• Oklahoma auditor alleges overspending on Tar Creek site

    Updated:
    OKLAHOMA CITY (AP) - An Oklahoma auditor says a cleanup contract for the heavily polluted Tar Creek Superfund site cost five times more than it should have.

    Auditor Gary Jones renewed his call for a 2011 audit on Monday. He accused the attorney general's office of covering up corruption at the site "by withholding a public document, paid for with public funds and conducted on behalf of the public."

    Jones alleged that the Lead-Impacted Communities Relocation Assistance Trust "spent over $3.6 million on a project when the cost could have been less than $600,000."

    Jones also accused former Attorney General Scott Pruitt, who now heads the Environmental Protection Agency, of impropriety in his decision to show the audit to the trust's attorney.

    "The former attorney general acted improperly when he shared the contents of the audit report with the subject of the audit," Jones said. "The impropriety was further compounded when he refused to share the audit with the people who paid for it - the taxpayers of Oklahoma."

    Pruitt ordered that the audit not to be released after its completion. Oklahoma Attorney General Mike Hunter has upheld the order.

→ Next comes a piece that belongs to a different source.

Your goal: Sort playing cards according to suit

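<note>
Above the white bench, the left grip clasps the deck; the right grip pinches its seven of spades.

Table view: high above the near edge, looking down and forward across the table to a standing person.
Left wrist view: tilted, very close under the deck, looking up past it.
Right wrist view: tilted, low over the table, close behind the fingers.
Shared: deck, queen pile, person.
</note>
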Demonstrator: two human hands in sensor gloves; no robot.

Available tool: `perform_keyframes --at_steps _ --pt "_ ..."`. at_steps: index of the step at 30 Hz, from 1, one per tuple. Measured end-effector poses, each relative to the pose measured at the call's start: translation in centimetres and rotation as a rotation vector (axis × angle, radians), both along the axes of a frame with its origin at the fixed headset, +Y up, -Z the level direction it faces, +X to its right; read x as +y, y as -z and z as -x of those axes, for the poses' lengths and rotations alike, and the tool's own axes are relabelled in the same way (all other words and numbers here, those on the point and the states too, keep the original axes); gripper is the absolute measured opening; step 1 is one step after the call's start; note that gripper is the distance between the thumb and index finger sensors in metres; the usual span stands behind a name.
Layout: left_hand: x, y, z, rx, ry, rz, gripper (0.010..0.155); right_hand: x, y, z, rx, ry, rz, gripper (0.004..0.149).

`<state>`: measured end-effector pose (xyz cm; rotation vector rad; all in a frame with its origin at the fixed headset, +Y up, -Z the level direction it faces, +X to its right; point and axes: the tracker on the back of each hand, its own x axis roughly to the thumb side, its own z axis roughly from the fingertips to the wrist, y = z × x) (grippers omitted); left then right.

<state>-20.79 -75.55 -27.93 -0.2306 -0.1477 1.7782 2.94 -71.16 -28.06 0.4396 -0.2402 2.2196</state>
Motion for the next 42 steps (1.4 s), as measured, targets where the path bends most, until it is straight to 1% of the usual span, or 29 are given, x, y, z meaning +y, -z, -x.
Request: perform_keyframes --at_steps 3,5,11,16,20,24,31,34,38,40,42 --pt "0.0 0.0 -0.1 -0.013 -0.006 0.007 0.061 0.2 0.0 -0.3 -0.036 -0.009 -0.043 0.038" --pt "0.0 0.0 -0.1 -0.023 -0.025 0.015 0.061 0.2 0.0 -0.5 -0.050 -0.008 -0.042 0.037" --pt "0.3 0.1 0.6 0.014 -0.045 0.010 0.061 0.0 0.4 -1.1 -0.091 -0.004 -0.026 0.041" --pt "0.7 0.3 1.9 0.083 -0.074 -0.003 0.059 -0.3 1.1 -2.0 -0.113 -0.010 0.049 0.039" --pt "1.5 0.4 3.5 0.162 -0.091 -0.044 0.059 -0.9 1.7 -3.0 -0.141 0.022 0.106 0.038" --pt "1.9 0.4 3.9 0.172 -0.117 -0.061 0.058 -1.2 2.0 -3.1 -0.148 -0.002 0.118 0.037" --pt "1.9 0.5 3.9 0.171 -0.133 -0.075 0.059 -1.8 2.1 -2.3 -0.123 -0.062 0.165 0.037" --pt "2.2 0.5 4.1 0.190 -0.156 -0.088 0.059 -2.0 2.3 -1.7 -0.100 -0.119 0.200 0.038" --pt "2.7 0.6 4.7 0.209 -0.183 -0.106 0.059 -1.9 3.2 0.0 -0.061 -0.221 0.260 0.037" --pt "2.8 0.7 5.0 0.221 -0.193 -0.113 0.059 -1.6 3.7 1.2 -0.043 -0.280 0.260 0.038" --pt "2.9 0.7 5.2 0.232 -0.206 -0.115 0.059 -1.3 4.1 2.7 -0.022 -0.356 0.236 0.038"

    A nonprofit, Campaign for Accountability, filed a lawsuit in November against Hunter and Jones seeking the audit's release. In response, Jones asked the court to declare the public's right to access the requested records.

    Hunter has requested that the lawsuit be dismissed, saying his office is allowed to keep documents confidential. He said that Jones was acting as an agent of the Attorney General's Office when he conducted the audit.

    A hearing is scheduled for Feb. 23.